They splashed out on to the glazed surface of the road, and ran head-down for the village, stopping for nothing until they dived, gasping, into the dim little entrance hall of the Albergo Monte Gazza.
They shook out their waterproofs, none of which had continued proof against so much water in one go, and squeezed out puddles of rain from their hair upon the doorstep, and retreated wetly upstairs to strip, and towel themselves back into warmth, and wring out socks and shirts and drenched underclothing in their wash-basins. The rain continued to stream down the windows unabated. Punch padded across to peer out over the lake in search of a break in the clouds, but the sky hung dropsically purple, without a gleam of clean light, and the wind drew whip-lashes of spume across the muddied surface of the lake. He fretted, half into his dry flannels, scowling at the weather which had got in his way so obtusely. He said: 'Well, rain or no rain, I've got to go. This is urgent.'
'Half an hour won't make any difference,' said Peter.
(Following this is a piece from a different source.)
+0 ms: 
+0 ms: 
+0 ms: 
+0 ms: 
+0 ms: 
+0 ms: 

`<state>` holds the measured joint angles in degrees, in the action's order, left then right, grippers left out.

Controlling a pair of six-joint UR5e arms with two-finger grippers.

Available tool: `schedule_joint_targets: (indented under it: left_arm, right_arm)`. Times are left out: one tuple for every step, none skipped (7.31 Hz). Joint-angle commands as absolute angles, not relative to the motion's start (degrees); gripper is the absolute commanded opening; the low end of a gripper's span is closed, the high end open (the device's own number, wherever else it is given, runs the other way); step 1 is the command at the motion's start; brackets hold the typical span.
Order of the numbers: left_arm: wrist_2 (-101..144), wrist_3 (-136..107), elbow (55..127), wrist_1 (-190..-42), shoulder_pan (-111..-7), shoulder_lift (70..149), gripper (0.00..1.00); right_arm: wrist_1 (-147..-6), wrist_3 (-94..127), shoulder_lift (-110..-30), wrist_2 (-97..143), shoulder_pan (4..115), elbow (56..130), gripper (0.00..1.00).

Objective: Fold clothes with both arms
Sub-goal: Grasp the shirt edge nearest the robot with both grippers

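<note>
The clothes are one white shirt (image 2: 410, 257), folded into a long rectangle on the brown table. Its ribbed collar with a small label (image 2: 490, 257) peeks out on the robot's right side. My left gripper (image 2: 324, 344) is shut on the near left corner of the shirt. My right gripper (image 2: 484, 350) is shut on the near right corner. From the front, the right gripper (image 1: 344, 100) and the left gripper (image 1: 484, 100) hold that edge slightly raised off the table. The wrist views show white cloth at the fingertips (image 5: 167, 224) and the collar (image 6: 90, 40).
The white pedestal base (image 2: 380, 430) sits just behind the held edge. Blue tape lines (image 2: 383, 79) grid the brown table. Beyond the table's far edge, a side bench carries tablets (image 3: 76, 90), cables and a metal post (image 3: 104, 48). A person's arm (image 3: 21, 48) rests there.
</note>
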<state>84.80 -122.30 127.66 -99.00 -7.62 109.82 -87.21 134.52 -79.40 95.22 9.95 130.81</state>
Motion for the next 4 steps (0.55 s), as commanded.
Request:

'Not to the weather, by the look of it,' agreed Punch glumly. 'I don't know why I'm bothering to change -looks as if I'll be in the same state again as just now.'
'Oh, don't be an ass, you can't go out in this! You've got no more trousers to change into, if you do. And anyhow, you don't even know where you're going yet. Why go out and slosh about in the rain looking for the place, when you could just ask the girl in the bar, and have it all planned before you go out of the door?'
'What, with a phrase-book, on a job like this? I bet she doesn't
speak English.'
'She does, a bit. Enough,' said Peter simply, 'for our purposes.' He smoothed his ruffled fair hair, just erecting itself fluffily after its wetting, and met Punch's eye brazenly in the mirror. 'Her name's Liana. She's sixteen. I was talking to her this morning, while you were in the kitchen getting the lunches out of the cook.'
'I see you were! But we don't want to make even your girl-friends too curious about this business. Don't forget that fellow's here, on our trail already. We're taking no chances.'
'That's all right,' said Peter serenely. 'She's on the dumb side, as a matter of fact. I can get what I want out of her, and she won't so much as know what I was driving at. As for curiosity, I don't believe she's got any. I'll go and do some prospecting. You wait here.' And he flashed away to the stairs, pleased with the job he had appropriated to himself. Punch let him go without encouragement, but he needed none.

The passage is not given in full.